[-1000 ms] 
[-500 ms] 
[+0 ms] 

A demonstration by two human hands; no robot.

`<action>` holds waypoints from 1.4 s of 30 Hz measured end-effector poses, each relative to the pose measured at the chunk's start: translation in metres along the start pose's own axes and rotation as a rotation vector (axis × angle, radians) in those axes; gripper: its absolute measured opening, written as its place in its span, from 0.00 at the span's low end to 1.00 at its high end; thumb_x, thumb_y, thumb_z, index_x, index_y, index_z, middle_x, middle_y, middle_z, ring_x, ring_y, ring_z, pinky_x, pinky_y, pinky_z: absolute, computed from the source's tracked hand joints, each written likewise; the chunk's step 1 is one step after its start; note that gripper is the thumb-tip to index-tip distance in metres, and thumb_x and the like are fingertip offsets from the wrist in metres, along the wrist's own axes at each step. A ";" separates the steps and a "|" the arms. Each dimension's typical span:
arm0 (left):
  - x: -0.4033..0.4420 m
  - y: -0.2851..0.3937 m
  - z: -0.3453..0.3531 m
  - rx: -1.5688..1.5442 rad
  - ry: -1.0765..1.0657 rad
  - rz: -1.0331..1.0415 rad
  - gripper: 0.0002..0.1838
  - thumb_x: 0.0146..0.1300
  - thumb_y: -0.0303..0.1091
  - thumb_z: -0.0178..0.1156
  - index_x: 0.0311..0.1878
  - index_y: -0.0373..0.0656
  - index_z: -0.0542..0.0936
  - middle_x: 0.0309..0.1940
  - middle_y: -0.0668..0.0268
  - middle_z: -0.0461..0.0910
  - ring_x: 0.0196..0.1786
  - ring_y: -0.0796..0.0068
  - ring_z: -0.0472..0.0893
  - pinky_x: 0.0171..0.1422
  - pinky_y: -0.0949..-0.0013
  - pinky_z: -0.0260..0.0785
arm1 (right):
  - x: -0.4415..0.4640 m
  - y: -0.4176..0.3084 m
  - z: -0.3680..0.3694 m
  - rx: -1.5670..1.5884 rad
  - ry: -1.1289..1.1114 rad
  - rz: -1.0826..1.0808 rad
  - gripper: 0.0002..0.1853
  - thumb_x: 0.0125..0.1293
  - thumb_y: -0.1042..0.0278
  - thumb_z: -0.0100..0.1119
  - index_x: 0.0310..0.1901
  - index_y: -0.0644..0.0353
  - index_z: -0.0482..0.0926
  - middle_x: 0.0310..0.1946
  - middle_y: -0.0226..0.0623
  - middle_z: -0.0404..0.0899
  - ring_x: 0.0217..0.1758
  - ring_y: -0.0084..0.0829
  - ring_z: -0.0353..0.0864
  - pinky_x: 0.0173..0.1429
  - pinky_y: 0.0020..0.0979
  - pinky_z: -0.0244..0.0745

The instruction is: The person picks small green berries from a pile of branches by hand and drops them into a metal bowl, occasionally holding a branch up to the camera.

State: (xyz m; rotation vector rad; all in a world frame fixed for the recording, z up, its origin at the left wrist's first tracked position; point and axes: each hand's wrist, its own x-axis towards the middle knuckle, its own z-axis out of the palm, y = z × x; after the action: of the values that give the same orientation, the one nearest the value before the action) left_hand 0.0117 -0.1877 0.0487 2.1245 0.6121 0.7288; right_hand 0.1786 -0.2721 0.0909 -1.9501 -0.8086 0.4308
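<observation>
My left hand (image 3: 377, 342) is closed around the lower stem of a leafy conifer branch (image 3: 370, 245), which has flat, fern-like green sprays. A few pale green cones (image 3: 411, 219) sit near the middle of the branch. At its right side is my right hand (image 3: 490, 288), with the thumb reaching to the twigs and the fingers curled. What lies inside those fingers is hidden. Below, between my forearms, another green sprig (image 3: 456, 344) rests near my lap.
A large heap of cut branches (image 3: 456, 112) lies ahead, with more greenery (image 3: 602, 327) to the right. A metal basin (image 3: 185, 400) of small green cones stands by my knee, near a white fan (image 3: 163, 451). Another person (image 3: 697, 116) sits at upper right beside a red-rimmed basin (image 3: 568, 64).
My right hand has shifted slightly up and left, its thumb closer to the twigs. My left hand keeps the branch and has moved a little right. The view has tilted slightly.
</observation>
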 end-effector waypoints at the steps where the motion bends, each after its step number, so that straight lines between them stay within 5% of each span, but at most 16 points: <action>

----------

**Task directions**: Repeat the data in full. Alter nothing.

**Task answer**:
[-1000 ms] 
[-500 ms] 
[+0 ms] 

A demonstration by two human hands; no robot.

`<action>` holds waypoints from 1.4 s of 30 Hz measured end-effector poses, each relative to the pose measured at the chunk's start: translation in metres along the start pose's own axes and rotation as a rotation vector (axis × angle, radians) in those axes; gripper: its absolute measured opening, written as its place in its span, from 0.00 at the span's low end to 1.00 at its high end; thumb_x, thumb_y, thumb_z, index_x, index_y, index_z, middle_x, middle_y, middle_z, ring_x, ring_y, ring_z, pinky_x, pinky_y, pinky_z: absolute, computed from the source's tracked hand joints, each written likewise; the chunk's step 1 is one step after its start; note that gripper is the thumb-tip to index-tip distance in metres, and thumb_x and the like are fingertip offsets from the wrist in metres, along the wrist's own axes at each step. A ";" separates the steps and a "|" the arms. Each dimension's typical span:
arm0 (left):
  - x: -0.4033..0.4420 m
  - y: -0.2851..0.3937 m
  - z: -0.3453..0.3531 m
  - rx: -1.5688..1.5442 rad
  - ry: -1.0765..1.0657 rad
  - rz: -1.0331..1.0415 rad
  - gripper: 0.0002..0.1838
  - thumb_x: 0.0146..0.1300
  - thumb_y: -0.0303..0.1091
  - thumb_z: -0.0178..0.1156
  - index_x: 0.0311..0.1878
  - index_y: -0.0373..0.0656
  - index_z: -0.0542..0.0936
  - middle_x: 0.0309..0.1940
  - middle_y: -0.0668..0.0268
  - middle_z: -0.0461..0.0910
  - ring_x: 0.0196..0.1786
  - ring_y: -0.0796..0.0068
  - ring_z: -0.0472..0.0893
  - pinky_x: 0.0171..0.1422
  - pinky_y: -0.0949..-0.0013
  - pinky_z: -0.0260..0.0785
arm1 (right):
  - x: -0.4415..0.4640 m
  - y: -0.4176..0.3084 m
  - z: -0.3680..0.3694 m
  - rx: -1.5670..1.5884 rad
  - ry: -1.1289..1.1114 rad
  - rz: -1.0826..1.0808 rad
  - gripper: 0.0002..0.1853
  - thumb_x: 0.0125..0.1293
  - thumb_y: -0.1042..0.0278
  - thumb_z: -0.0100..0.1119
  - index_x: 0.0310..0.1901
  - index_y: -0.0644..0.0353
  - index_z: -0.0482..0.0926
  - middle_x: 0.0310..0.1946
  - middle_y: -0.0226..0.0623
  - middle_z: -0.0404..0.0899
  - ring_x: 0.0217..0.1758
  - ring_y: -0.0084..0.0829
  - ring_z: -0.0353..0.0864
  - pinky_x: 0.0173..0.1429
  - pinky_y: 0.0020..0.0979
  - pinky_z: -0.0244..0.0745

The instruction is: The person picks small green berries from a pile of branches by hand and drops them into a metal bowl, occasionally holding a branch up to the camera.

State: (xyz m; rotation vector rad; all in a world frame fixed for the recording, z up, its origin at the left wrist's first tracked position; point and axes: each hand's wrist, its own x-axis towards the middle knuckle, its own z-axis out of the palm, y = z × x; after the action: of the values that give the same orientation, the one nearest the value before the action) left_hand 0.0117 -0.1877 0.0487 2.1245 0.6121 0.7288; right_hand 0.1786 -0.2721 0.0909 -1.9501 -0.8086 0.4308
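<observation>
My left hand (image 3: 377, 342) is closed around the lower stem of a leafy conifer branch (image 3: 370, 245), which has flat, fern-like green sprays. A few pale green cones (image 3: 411, 219) sit near the middle of the branch. At its right side is my right hand (image 3: 490, 288), with the thumb reaching to the twigs and the fingers curled. What lies inside those fingers is hidden. Below, between my forearms, another green sprig (image 3: 456, 344) rests near my lap.
A large heap of cut branches (image 3: 456, 112) lies ahead, with more greenery (image 3: 602, 327) to the right. A metal basin (image 3: 185, 400) of small green cones stands by my knee, near a white fan (image 3: 163, 451). Another person (image 3: 697, 116) sits at upper right beside a red-rimmed basin (image 3: 568, 64).
My right hand has shifted slightly up and left, its thumb closer to the twigs. My left hand keeps the branch and has moved a little right. The view has tilted slightly.
</observation>
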 end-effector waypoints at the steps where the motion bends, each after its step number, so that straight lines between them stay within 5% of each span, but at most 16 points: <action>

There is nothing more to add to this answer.